Since Thomas Dorsey first brought Ma Rainey's blues into the pews, and Ray Charles began hollering hymns in watering holes, American musicians have been erasing the already thin line between Saturday night and Sunday morning. They've waged and won the battle to blend the sacred with the secular, and paved the way for sounds now known as gospel and soul to be cemented into the foundation of American music.
While the spectrum of sensationalism has been stretched so wide these days, it's never too much for the malleable arms of music. This explains how a couple of mad mothers of invention like one-man band Scott H. Biram and Col. J.D. Wilkes of Th' Legendary Shack Shakers, who'll hit Mohawk Place together on Sunday, can whip a cathartic combination of preachin' and screechin' into a hellbilly hurricane that shakes out our demons, dances with them and kicks them to the curb all at once.
"It's easy to blend them," said Wilkes, between sound checks at the tour kickoff in Lexington this week. "The thing that they both have is soul. People are looking for soul and conviction. Look at Jimmy Swaggart and Jerry Lee Lewis -- they both have the same passion, conviction, that weird look in their eye -- people are weirded out and drawn to it at the same time."
Wilkes has certainly done well to align himself in that camp, and the formidable Yep Roc Records did well to sign the Nashville-based band to a three-record deal -- the second of which, "Pandelerium," was released last month. Quite an unimposing figure, he takes the stage at about 5 feet, 6 inches tall and 120 pounds soaking wet -- and that's exactly what he'll be when he's through unleashing his beasts. With a cannon-blasted carni-billy trio behind him, he slinks and slides from the stage to atop speakers, and spits and scowls at the crowd with seedy tales of ne'er-do-wells and hellacious harp solos. Whether harmless or just well-harnessed, he's clearly demented.
"A little bit of dementia is great, as long as it's harmless," he said. "Politicians, civil rights leaders -- Howlin' Wolf had it. What it is is charisma, conviction and crazy."
"He's got a show going on within his show," said Biram, while driving to the Lexington show. "We both have similar attitudes -- there's a lot of attitude in our music. People like to get screamed at and told what to do sometimes, and dared to do things."
The Austin-based Biram, another loose cannon if there ever was one, was grabbed up by insurgent country leaders Bloodshot Records, which defied its credo in adding him to its stout stable.
"Their Web site said absolutely no heavy metal," he said. "I told them, 'I heard you don't take any heavy metal.
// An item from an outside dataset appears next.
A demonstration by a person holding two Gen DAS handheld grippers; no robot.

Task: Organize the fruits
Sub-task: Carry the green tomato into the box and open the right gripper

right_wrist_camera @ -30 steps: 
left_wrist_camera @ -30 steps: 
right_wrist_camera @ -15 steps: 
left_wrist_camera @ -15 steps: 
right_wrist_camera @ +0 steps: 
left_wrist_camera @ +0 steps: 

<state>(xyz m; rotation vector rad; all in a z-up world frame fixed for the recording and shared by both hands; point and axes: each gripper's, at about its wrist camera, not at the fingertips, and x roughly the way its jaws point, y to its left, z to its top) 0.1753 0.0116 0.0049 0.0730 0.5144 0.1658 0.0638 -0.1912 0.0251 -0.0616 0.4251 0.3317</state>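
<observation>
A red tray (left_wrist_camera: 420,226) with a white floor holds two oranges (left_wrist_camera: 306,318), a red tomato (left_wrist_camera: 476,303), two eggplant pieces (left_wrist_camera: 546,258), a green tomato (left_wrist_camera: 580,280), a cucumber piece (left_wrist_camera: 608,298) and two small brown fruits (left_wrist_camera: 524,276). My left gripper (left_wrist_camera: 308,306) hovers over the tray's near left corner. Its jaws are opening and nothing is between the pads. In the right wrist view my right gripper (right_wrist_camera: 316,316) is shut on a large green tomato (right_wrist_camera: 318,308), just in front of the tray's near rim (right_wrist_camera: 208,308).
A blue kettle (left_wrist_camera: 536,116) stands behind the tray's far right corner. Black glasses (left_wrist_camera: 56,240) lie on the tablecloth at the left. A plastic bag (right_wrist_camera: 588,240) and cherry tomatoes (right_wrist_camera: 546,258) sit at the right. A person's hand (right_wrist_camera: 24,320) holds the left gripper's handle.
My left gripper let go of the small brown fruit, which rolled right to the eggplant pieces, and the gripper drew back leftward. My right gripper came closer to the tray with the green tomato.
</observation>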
I'm the exception.' They called a couple weeks later."
But Biram is well worth eating crow for. With a '59 Gibson acoustic guitar, a CB-style mic for his wild harp and rowdy vocals, and another mic at the floor for foot-stomping, his porch-punk, ragin' red neck revue combines backwoods blues, evangelical fervor and primal aggression in an almost full-body attack. "I still got a free foot that I haven't figured out what to do with yet," he said.
The follow-up to his Bloodshot debut, "Dirty Old One Man Band," is due this summer, and he describes it as "country, hillbilly, gospel, preaching, blues and heavy metal all in one raw, lo-fi sound."
Raw is the key word for these two acts -- no matter how much they refine and revamp their sound, the unpredictability of their sheer emotional and physical release onstage will always be their bread and butter. "The 9-to-5, blue-collar folks, when they wanna let loose, they don't want a singer-songwriter -- they wanna throw down, and that's what we provide for them," said Wilkes. "Joe Six-Pack and Hard-Hat Harry folks aren't gonna be satisfied with the ballet."
WHO: Th' Legendary Shack Shakers with Scott H. Biram
WHEN: 9 p.m. Sunday
WHERE: Mohawk Place, 47 E. Mohawk St.